IL-1 family members induce pro-inflammatory cytokine release in costimulated T cells outside of TCR stimulation (CCR3P.209)

• Published in: The Journal of immunology (1950) Vol. 194; no. 1_Supplement; pp. 49 - 49.10
• Main Authors: Tsurutani, Naomi, St. Rose, Marie-Clare, Mittal, Payal, Adler, Adam, Vella, Anthony
• Format: Journal Article
• Language: English
• Published: 01.05.2015
• ISSN: 0022-1767; 1550-6606
• DOI: 10.4049/jimmunol.194.Supp.49.10

Abstract Toll-like receptor stimulation induces production of pro-inflammatory cytokines such as IL-1 or IL-12 that act as a 3rd signal in programming antigen-specific effector T cell differentiation. Signal 3, however, can stimulate already differentiated effector T cells to release cytokines such as IFN-g or IL-4. The identity of signal 3 mediators is important to better understand how signal 3 can drive T cell function in the absence of an obvious TCR ligand, which could occur during infection or cancer.
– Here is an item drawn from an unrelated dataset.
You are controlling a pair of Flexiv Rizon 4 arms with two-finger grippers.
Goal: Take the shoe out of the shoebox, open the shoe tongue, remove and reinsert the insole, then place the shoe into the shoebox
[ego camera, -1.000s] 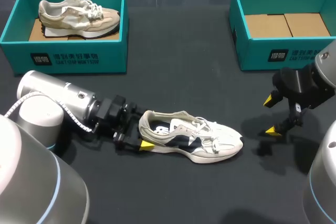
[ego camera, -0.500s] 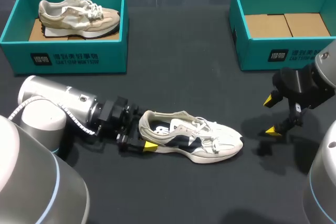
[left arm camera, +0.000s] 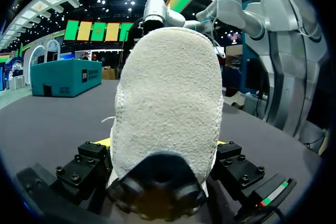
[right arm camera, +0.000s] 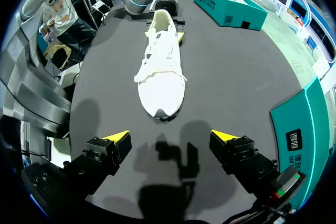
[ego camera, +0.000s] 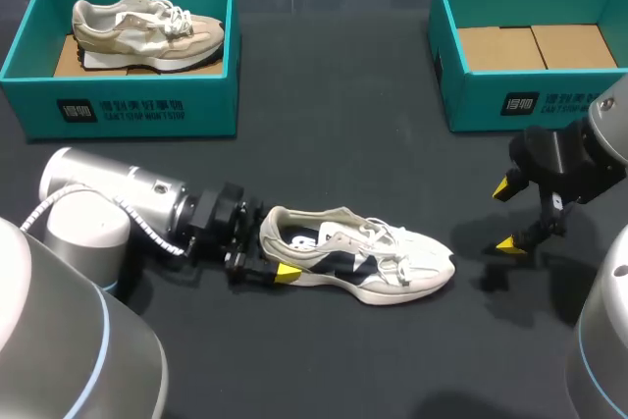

We discovered that IL-36 play this role when T cells were co-stimulated with TNF super family members and had differentiated into effectors. By RT-PCR it was found that IL-2 induced IL-36 receptor gene expression and that IL-36 stimulation, in the absence T cell receptor stimulation, released prodigious levels of IFN-g. To understand how signal 3 responses were related to cellular function we used an RNA-POL ChIP-seq approach and found that optimally costimulated T cells were more prone to possess a higher metabolic state. Measurement of glycolysis in these T cells confirmed that they were actively able to consume glucose, but as this activity diminished so did the capacity to respond to IL-36. Thus, the data suggest that T cells can use an “innate” response pathway such as the IL-36R pathway but only when they are undergoing a strong glycolytic response. Therefore, cytokine therapy for effector T cells is possible as long as they are in the correct metabolic state.